Data ingestion relies on APIs, web scraping, and partnerships with providers like Mendeley, Twitter, Facebook, F1000Research, and Altmetric.com feed services. PlumX links authors using ORCID iDs and matches documents via CrossRef metadata, indexing records from aggregators such as ProQuest and EBSCO. For grey literature, the platform harvests content from institutional repositories at Columbia University, University of Melbourne, and National Library of Medicine as well as preprint servers like bioRxiv and medRxiv.

Platform Features and Integration

Features include customizable dashboards, exportable reports, API endpoints, and integration into discovery platforms like Elsevier Fingerprint Engine and library systems such as Ex Libris Alma. PlumX supports linking to author profiles on ResearchGate, institutional profiles at ORCID, and integrates with reporting workflows used by Wellcome Trust, Bill & Melinda Gates Foundation, and national assessment exercises like Research Excellence Framework. Visualization tools display temporal trends, geographic distributions, and source breakdowns for stakeholders including libraries, departments, and research offices.
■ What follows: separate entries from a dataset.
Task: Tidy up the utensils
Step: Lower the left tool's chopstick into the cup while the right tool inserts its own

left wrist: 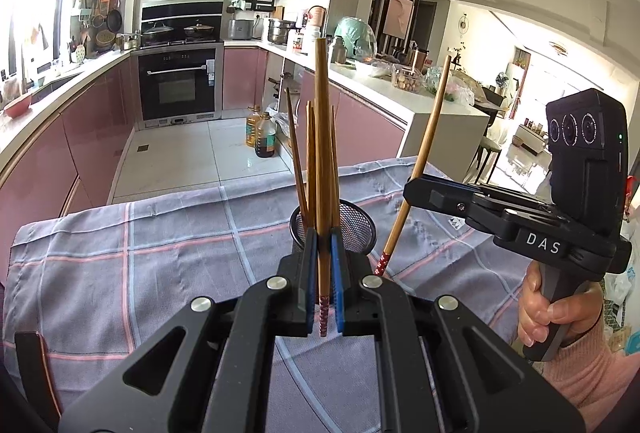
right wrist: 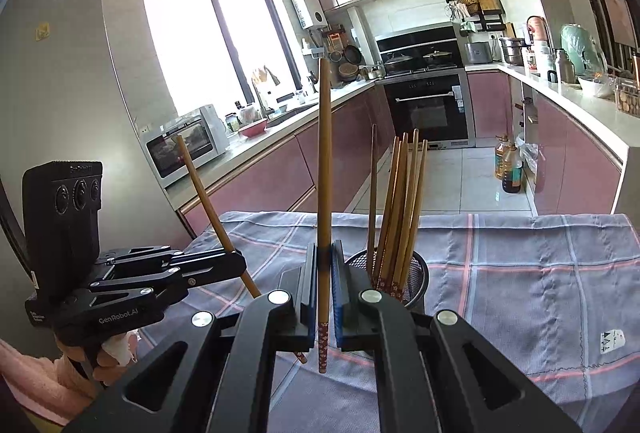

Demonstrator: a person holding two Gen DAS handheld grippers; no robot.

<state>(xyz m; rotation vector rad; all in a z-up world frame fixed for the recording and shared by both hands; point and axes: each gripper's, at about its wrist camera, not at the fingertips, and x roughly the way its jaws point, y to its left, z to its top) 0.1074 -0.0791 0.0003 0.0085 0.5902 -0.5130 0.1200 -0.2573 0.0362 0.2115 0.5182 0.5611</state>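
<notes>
A black mesh cup (left wrist: 356,229) stands on the checked cloth with several wooden chopsticks (left wrist: 310,161) upright in it; it also shows in the right wrist view (right wrist: 418,275). My left gripper (left wrist: 324,233) is shut on one chopstick (left wrist: 323,137), held upright just in front of the cup. My right gripper (right wrist: 325,247) is shut on another chopstick (right wrist: 325,169), held upright left of the cup. Each gripper shows in the other's view, the right gripper (left wrist: 412,187) with its chopstick (left wrist: 428,137) slanted, the left gripper (right wrist: 236,265) with its chopstick (right wrist: 208,199) slanted.
The table carries a grey-blue checked cloth (left wrist: 160,253). Beyond its far edge lie a tiled kitchen floor, pink cabinets, an oven (left wrist: 178,85) and oil bottles (left wrist: 262,133). A cluttered white counter (left wrist: 400,85) stands to the right.
</notes>
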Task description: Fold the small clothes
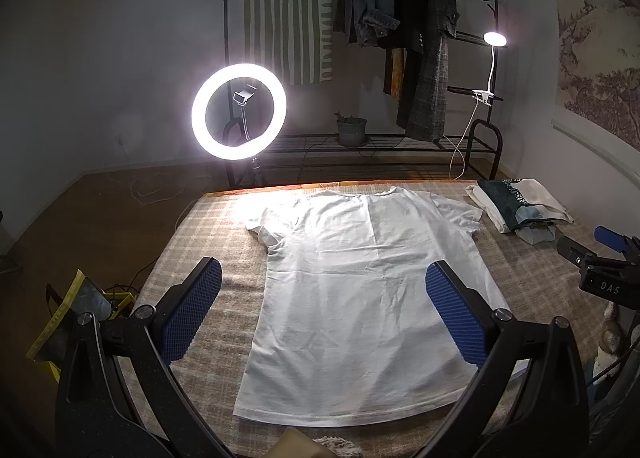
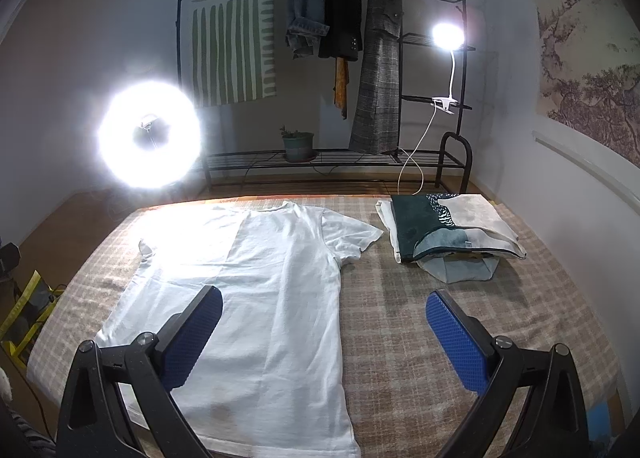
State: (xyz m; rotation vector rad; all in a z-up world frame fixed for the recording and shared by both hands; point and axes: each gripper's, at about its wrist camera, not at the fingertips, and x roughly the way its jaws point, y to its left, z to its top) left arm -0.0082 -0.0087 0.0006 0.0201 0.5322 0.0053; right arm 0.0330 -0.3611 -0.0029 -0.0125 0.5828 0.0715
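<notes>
White T-shirt lies flat on the checked worktop, both tools, left tool and right tool, wide apart and empty; pinching one fabric layer risks a crooked fold.

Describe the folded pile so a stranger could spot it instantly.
Start at the checked bedcover. The white T-shirt lies flat there; beyond its right sleeve, at the far right corner, sits the folded pile. Unlike the shirt, it is stacked, dark green and cream.

A white T-shirt lies flat, unfolded, beside a folded clothes pile.
</notes>
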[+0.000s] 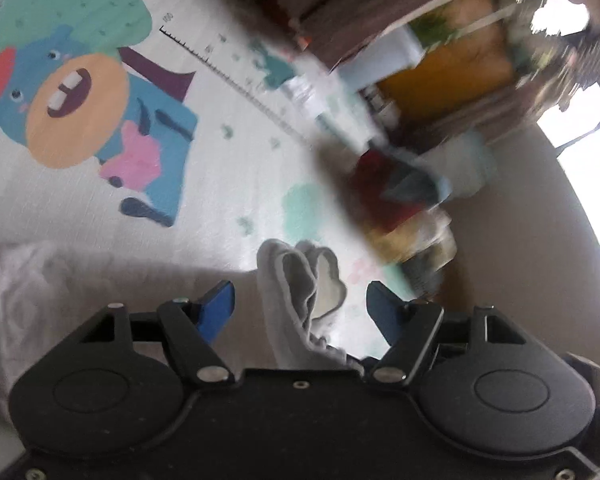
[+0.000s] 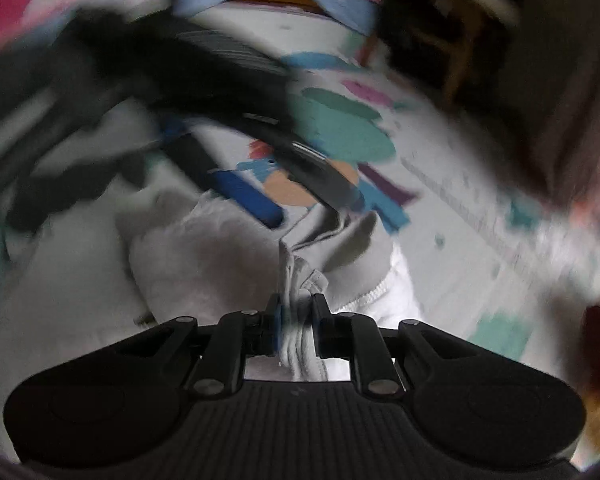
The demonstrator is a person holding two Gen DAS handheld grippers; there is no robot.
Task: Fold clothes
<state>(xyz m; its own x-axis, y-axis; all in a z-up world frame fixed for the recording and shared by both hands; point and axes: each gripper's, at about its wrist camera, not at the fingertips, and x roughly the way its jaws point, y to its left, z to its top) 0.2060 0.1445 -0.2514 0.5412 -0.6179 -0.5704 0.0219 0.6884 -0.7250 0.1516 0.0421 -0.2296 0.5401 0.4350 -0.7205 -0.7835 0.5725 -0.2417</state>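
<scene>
Right gripper (image 2: 296, 320): fingers pinch a bunched edge of the grey garment (image 2: 220, 256), lifted above the cartoon-print play mat (image 2: 460, 264). Left gripper (image 1: 300, 304): fingers spread, a fold of the grey garment (image 1: 296, 280) hanging between them, not clamped. Both views motion-blurred.

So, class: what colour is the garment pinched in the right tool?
Light grey garment, clearest in the right wrist view.
</scene>
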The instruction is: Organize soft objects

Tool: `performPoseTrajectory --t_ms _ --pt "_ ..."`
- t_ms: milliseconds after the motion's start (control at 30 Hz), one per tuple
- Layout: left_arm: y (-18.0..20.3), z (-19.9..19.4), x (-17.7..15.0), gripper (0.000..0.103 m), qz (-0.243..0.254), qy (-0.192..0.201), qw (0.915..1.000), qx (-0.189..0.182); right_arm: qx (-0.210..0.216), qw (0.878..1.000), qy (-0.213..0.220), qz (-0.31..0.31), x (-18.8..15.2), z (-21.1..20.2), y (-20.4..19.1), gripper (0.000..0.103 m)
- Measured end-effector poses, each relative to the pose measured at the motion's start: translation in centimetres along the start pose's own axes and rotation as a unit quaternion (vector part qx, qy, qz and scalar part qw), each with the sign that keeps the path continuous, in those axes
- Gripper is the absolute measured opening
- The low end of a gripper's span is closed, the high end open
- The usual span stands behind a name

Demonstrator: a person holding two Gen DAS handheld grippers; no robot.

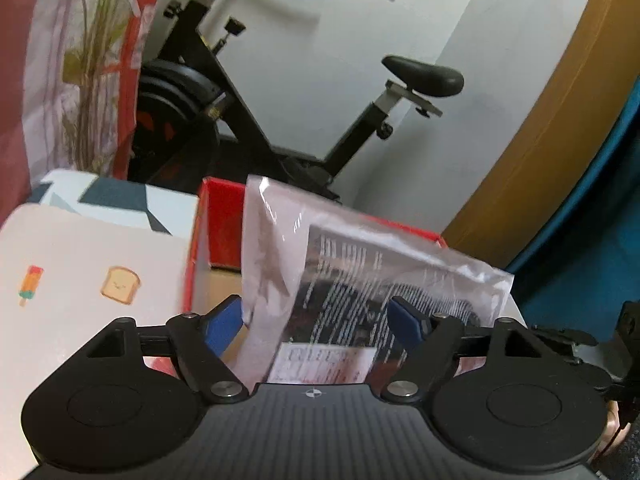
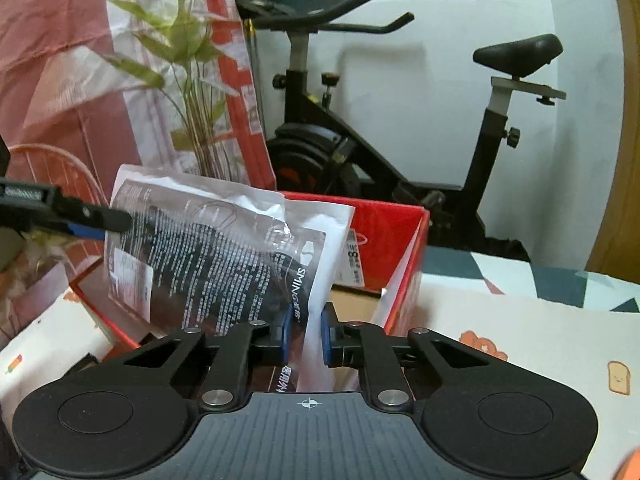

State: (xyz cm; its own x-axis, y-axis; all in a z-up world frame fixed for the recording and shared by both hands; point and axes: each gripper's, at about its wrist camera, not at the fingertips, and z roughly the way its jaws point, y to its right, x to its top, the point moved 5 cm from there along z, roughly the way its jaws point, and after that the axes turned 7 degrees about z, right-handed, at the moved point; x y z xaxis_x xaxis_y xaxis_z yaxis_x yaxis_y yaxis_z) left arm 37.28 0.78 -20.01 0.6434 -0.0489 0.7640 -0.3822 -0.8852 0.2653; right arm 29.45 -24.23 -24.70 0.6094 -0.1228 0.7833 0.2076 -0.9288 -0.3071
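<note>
White walls and a black exercise bike (image 2: 400, 128) close off the room, but nearest at hand the right tool (image 2: 306, 334) is clenched on the lower edge of a clear plastic packet (image 2: 224, 248) printed with dark text. That packet stands upright over an open red cardboard box (image 2: 384, 236). The left tool (image 1: 316, 320) has its blue fingers (image 1: 224, 320) spread wide, one on each side of the packet's other end, not pressing it. Under the box lies a pale cloth with toast and ice-lolly pictures (image 1: 80, 280). Behind it a leafy green plant (image 2: 176, 52) rises against a pink and red drape (image 2: 52, 40).
</note>
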Motion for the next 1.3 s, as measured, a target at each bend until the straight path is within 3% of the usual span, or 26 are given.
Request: performPoseTrajectory --t_ms 200,400,500,567,667,967,1300 --pt "-1.2 -1.3 0.7 0.079 -0.018 0.033 0.9988 0.032 -0.023 0.999 -0.041 -0.007 0.0 1.3 -0.3 0.013" --pt "-1.7 -1.1 1.1 0.071 -0.023 0.035 0.9985 0.036 -0.038 0.995 -0.077 -0.042 0.9 2.7 -1.0 0.013" --pt "-1.6 -1.0 1.2 0.071 -0.019 0.037 0.9988 0.026 -0.040 0.993 -0.053 -0.099 1.5 1.8 -2.5 0.012" --pt "-1.6 -0.8 1.3 0.071 -0.021 0.037 0.9989 0.020 -0.060 0.983 -0.043 -0.168 1.0 1.5 -3.9 0.009" --pt "-1.7 -0.1 1.1 0.071 -0.021 0.031 0.9991 0.019 -0.033 0.984 -0.082 -0.158 0.1 2.6 -4.4 0.009" --pt "-1.5 0.9 1.1 0.071 -0.017 0.026 0.9994 0.016 -0.034 0.979 -0.168 -0.111 0.7 7.8 -3.5 0.008" --pt "-1.1 2.2 1.0 0.071 -0.006 0.014 0.9998 0.014 -0.061 0.944 -0.279 -0.162 1.0 12.1 -3.3 0.010"
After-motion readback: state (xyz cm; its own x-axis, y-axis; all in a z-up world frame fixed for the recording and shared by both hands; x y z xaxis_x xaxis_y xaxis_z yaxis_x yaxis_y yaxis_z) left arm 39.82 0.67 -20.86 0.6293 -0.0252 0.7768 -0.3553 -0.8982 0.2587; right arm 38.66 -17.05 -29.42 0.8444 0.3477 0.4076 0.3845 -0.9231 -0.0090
Adoption and Use in Research Evaluation

Universities including Yale University, Princeton University, University of Chicago, University College London, and national labs such as Los Alamos National Laboratory use PlumX Metrics to supplement tenure dossiers, grant applications to agencies like National Institutes of Health and National Science Foundation, and institutional benchmarking in collaboration with research offices. Funders and publishers integrate PlumX indicators with citation indices from Scopus and Web of Science during program evaluations and editorial decisions at journals published by Nature Publishing Group and Elsevier imprints.

Criticism and Limitations

Critics from academic communities including commentators at Nature, Science (journal), and Times Higher Education highlight concerns about data opacity, susceptibility to gaming via automated bots on platforms like Twitter and Reddit, and uneven coverage across disciplines such as humanities collections at British Library and STEM outputs at CERN. Questions persist regarding comparability with metrics from Altmetric.com, reproducibility of counts, and reliance on proprietary datasets tied to Elsevier commercial interests. The heterogeneity of sources—ranging from Mendeley saves to policy mentions in documents by World Health Organization—raises challenges for standardization and for use in formal evaluation frameworks at bodies like European Commission.